Making sense of Alder Lake-N
When we first started seeing signs of Alder Lake-N in the Chromium Repositories, we simply thought these chips would offer up a fanless, lower-power version of the very fast 12th-gen Alder Lake processors we have in a handful of Chromebooks at this point like the new Acer Chromebook Vero 514 and HP Elite Dragonfly Chromebook. While that is technically true, there’s more to Alder Lake-N than simply being fanless versions of existing processors.
To be realistic, the ‘-N’ in the name should have given us a bit of a clue as to what we should expect with these processors. In the past, small-core Intel processors have come with ‘N’ in the model name. Looking at Jasper Lake processors, for example, we have models like the Celeron N4500, N5100, and Pentium Silver N6000. See anything interesting in those model names?
For years Intel has done this with their small-core chips, and Alder Lake-N is a clear call to this naming structure. Where we’ve had differing names for large and small-core chips from Intel in the past, it looks like things could be changing with Alder Lake, unifying things around a single, generational code name and simply making large and small-core versions of the same over-arching chipset.
According to a leak of Alder Lake-N chips, we are looking at small-core processors that should have big performance gains over the previous Jasper Lake generation of processors. The chips look to still use Gracemont (small) cores, and there are configs with up to 8 of those in total along with an updated Xe-LP GPU from Intel. With these better Gracemont small cores (the same small cores we see on hybrid Alder Lake large-core CPUs) and more of them, Alder Lake-N could combine better processing with the upgraded graphics performance to make affordable Intel chips go toe-to-toe with large-core processors released only a few years ago.
For Chromebooks, that’s a big deal.
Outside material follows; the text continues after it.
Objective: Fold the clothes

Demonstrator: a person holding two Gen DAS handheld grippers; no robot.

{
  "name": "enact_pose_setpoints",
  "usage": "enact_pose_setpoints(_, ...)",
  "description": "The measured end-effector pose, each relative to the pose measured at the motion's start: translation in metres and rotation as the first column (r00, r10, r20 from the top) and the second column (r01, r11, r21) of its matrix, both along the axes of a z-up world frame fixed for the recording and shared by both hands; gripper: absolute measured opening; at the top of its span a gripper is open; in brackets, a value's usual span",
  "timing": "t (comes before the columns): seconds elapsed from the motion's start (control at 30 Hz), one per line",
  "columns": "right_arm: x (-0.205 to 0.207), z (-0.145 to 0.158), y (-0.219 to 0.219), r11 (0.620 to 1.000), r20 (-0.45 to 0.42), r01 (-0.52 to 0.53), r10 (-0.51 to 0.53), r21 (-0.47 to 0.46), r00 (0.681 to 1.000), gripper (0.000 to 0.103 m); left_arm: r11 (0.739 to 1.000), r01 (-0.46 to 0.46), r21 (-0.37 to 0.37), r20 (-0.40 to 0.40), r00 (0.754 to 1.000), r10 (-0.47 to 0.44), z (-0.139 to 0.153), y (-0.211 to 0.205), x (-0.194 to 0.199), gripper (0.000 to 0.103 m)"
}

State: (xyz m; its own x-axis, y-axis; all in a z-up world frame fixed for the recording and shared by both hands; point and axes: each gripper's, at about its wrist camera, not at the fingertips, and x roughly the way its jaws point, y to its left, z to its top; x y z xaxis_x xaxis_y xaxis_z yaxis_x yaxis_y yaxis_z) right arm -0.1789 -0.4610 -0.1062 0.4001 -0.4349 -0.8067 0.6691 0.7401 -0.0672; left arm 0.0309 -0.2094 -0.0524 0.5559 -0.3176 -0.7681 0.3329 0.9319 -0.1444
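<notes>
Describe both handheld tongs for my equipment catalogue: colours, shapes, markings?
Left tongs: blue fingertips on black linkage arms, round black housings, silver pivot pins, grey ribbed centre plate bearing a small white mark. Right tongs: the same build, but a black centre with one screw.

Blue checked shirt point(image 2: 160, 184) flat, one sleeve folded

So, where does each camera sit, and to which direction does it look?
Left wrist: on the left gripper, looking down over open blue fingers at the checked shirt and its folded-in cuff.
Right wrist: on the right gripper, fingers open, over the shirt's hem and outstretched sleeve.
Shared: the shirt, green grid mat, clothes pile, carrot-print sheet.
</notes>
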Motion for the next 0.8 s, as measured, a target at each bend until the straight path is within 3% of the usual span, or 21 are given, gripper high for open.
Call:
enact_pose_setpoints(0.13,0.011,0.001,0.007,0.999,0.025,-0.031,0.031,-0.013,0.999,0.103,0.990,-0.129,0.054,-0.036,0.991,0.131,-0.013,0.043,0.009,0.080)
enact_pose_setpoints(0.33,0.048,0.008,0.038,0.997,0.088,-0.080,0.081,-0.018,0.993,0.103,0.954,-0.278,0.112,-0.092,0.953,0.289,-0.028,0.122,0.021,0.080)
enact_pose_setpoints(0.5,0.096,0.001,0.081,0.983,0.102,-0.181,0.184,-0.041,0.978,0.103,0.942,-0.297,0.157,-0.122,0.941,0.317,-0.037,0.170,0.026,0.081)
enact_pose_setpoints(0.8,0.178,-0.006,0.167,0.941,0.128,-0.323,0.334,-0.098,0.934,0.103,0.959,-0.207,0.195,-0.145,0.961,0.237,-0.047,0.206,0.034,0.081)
We’ve said many times around here that the jumps in processing power for ChromeOS are less and less important as time passes. ChromeOS is lightweight and unless you need extra power for Steam games or video editing, going back to something like a 10th-gen Intel Chromebook doesn’t really feel that much different than using a more-modern Alder Lake model. That’s no knock to Intel: it’s just a testament to the speed of Chromebooks and ChromeOS.
With that in mind, having affordable processors that don’t need fans, perform at a high level, have great battery, and keep the overall cost of solid Chromebooks down to a minimum sounds like a real win in my book. And consolidating large and small-core processors under a single generational name makes things feel far simpler to understand for general consumers.
We’re tracking quite a few of these Alder Lake-N Chromebooks and now that we understand where they will position themselves, that makes sense. There have been a ton of Jasper Lake Chromebooks released very quietly over the past year or so, but we knew a follow-up chip had to be on the way. We’ve been waiting to see what that would be, and now it seems that Alder Lake-N is the answer.
It will make it far easier to identify what generation small-core devices are in lock-step with the current large-core ones. If the performance gains materialize like we think they will, Intel could be in a place to stave off the ingress of ARM-powered Chromebooks in the coming months. As we get together a list of all the Alder Lake-N Chromebooks on the way, we’ll get a post out that at least makes a few attempts at identifying who is making a few of them. Stay tuned.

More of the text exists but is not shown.